Pictures excluded, copy all of the data below exactly.

Data excerpt:
----

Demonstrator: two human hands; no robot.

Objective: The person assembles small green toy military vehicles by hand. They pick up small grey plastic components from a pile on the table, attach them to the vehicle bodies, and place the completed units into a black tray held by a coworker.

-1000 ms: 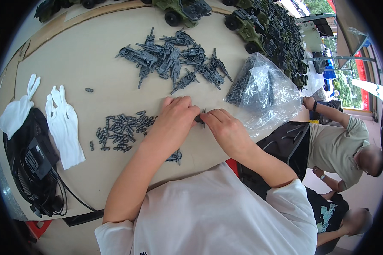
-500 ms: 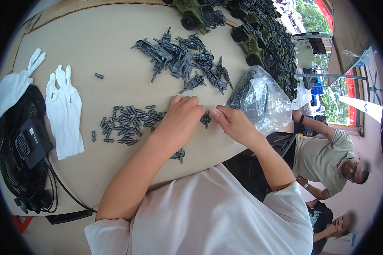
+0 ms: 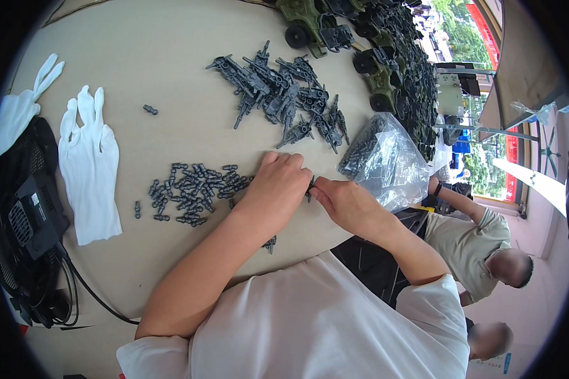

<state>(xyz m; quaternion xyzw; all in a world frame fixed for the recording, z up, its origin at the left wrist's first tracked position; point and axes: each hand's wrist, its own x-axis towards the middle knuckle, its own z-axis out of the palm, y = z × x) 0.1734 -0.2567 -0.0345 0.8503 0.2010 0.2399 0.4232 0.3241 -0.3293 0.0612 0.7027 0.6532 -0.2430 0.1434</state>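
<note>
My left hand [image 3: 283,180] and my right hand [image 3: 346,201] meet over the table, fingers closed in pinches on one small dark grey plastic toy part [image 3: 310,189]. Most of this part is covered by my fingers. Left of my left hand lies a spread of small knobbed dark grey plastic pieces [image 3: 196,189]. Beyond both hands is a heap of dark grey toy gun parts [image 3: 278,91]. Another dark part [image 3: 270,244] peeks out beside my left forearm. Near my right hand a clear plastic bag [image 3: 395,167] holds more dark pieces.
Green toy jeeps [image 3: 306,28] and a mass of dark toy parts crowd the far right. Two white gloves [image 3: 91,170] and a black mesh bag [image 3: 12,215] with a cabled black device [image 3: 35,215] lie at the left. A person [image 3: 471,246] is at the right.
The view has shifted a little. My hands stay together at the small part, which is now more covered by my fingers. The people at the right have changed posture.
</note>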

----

Solution for this task:
Demonstrator: two human hands; no robot.

Objective: The person assembles small green toy military vehicles by hand. They pick up small grey plastic components from a pile on the table, attach them to the vehicle bodies, and place the completed units into a black tray held by a coworker.

-1000 ms: 
-500 ms: 
+0 ms: 

<state>(xyz m; quaternion xyzw; all in a world frame fixed for the recording, z up, its origin at the left wrist's first tracked position; point and axes: each hand's wrist, its own x-axis towards the middle knuckle, its own z-axis out of the palm, y = z × x) 0.1734 -0.2567 -0.0345 0.8503 0.2010 0.2399 0.4232 0.3241 -0.3293 0.0612 0.7027 0.6532 -0.2430 0.1434</state>
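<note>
My left hand [image 3: 283,180] and my right hand [image 3: 346,201] meet over the table, fingers closed in pinches on one small dark grey plastic toy part [image 3: 310,189]. Most of this part is covered by my fingers. Left of my left hand lies a spread of small knobbed dark grey plastic pieces [image 3: 196,189]. Beyond both hands is a heap of dark grey toy gun parts [image 3: 278,91]. Another dark part [image 3: 270,244] peeks out beside my left forearm. Near my right hand a clear plastic bag [image 3: 395,167] holds more dark pieces.
Green toy jeeps [image 3: 306,28] and a mass of dark toy parts crowd the far right. Two white gloves [image 3: 91,170] and a black mesh bag [image 3: 12,215] with a cabled black device [image 3: 35,215] lie at the left. A person [image 3: 471,246] is at the right.
The view has shifted a little. My hands stay together at the small part, which is now more covered by my fingers. The people at the right have changed posture.
</note>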

What appears above is the complete answer.